§ **What you need to do**: Return only that part of the material below which starts with the line containing "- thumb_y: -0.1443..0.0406" and goes on through the line containing "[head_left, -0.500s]", restated exactly.

§ **Given material**:
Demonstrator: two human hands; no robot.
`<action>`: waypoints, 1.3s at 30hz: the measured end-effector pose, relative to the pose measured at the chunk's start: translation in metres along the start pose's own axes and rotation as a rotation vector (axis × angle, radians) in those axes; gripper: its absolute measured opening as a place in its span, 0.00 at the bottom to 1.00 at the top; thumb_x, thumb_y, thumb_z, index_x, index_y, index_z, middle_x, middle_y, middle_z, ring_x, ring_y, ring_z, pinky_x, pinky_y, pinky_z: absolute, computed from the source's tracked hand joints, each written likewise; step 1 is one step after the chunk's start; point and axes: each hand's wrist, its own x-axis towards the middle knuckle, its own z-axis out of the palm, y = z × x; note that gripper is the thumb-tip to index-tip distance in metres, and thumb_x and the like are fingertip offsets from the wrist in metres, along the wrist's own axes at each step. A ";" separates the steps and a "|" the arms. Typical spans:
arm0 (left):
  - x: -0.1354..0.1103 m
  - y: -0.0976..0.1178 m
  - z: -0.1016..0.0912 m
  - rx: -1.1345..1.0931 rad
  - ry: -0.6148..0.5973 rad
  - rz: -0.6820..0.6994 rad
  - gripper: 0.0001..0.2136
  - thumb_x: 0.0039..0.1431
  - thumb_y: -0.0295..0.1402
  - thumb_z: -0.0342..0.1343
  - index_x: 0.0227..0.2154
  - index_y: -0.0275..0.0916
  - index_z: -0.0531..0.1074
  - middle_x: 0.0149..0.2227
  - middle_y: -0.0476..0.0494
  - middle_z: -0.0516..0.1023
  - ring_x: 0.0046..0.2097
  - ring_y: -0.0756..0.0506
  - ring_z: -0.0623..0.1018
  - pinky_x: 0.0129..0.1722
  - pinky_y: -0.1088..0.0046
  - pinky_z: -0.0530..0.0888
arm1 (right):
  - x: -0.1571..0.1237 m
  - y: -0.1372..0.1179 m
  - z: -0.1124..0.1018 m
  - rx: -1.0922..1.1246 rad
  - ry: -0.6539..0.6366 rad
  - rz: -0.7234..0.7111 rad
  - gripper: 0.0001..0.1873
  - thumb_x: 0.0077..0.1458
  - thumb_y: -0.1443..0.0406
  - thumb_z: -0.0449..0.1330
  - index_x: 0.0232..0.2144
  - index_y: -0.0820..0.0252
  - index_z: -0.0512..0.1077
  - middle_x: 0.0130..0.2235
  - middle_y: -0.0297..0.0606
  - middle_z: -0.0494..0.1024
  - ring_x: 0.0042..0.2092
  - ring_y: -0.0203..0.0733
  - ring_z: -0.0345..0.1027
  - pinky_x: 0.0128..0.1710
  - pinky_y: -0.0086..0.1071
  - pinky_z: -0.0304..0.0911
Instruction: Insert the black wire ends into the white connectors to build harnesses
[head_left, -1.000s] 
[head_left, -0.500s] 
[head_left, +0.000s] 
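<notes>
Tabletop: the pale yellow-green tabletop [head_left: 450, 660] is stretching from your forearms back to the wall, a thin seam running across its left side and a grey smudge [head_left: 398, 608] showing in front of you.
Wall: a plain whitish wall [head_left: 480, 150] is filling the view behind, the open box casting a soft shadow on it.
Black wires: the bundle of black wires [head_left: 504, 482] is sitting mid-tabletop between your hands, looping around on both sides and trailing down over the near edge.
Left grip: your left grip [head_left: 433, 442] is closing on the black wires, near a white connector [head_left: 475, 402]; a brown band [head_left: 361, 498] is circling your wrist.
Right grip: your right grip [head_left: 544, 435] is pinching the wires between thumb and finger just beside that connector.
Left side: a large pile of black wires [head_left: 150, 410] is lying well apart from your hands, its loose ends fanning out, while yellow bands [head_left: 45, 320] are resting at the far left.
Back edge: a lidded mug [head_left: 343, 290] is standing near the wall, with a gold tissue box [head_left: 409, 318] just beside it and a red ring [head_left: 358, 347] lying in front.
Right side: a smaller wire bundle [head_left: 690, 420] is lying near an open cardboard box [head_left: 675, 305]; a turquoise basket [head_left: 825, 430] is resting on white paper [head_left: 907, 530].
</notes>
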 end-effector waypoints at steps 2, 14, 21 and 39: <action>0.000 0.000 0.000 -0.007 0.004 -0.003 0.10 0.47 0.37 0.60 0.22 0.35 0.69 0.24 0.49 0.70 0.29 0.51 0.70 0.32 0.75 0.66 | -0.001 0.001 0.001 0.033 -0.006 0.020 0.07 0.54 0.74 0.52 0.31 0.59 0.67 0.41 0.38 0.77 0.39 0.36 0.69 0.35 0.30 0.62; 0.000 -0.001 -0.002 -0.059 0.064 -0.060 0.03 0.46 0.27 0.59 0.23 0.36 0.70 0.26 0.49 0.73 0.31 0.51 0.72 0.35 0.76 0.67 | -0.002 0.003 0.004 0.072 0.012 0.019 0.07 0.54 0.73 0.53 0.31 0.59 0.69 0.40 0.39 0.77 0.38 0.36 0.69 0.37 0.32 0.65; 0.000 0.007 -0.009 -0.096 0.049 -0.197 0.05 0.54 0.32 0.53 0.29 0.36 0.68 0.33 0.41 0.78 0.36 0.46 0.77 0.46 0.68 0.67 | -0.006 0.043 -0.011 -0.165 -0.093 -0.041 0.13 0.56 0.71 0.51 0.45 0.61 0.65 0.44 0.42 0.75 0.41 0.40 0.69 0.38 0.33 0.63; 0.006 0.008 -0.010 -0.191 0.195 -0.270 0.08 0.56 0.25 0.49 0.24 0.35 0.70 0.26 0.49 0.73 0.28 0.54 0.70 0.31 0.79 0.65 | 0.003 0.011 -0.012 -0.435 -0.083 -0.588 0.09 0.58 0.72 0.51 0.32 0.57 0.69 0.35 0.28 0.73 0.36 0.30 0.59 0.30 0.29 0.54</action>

§ **Problem solution**:
  - thumb_y: -0.1443..0.0406
  - thumb_z: -0.0449..0.1330
  - index_x: 0.0232..0.2144
  - index_y: -0.0820..0.0252
  - index_z: -0.0512..0.1077
  - middle_x: 0.0130..0.2235
  - middle_y: -0.0297..0.0606
  - middle_z: -0.0494..0.1024
  - ring_x: 0.0042..0.2092
  - ring_y: -0.0203..0.0733
  - ring_z: -0.0345..0.1027
  - pinky_x: 0.0128..0.1710
  - pinky_y: -0.0086..0.1071
  - pinky_z: -0.0304..0.0911
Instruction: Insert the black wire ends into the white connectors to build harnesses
[head_left, -1.000s] 
[head_left, -0.500s] 

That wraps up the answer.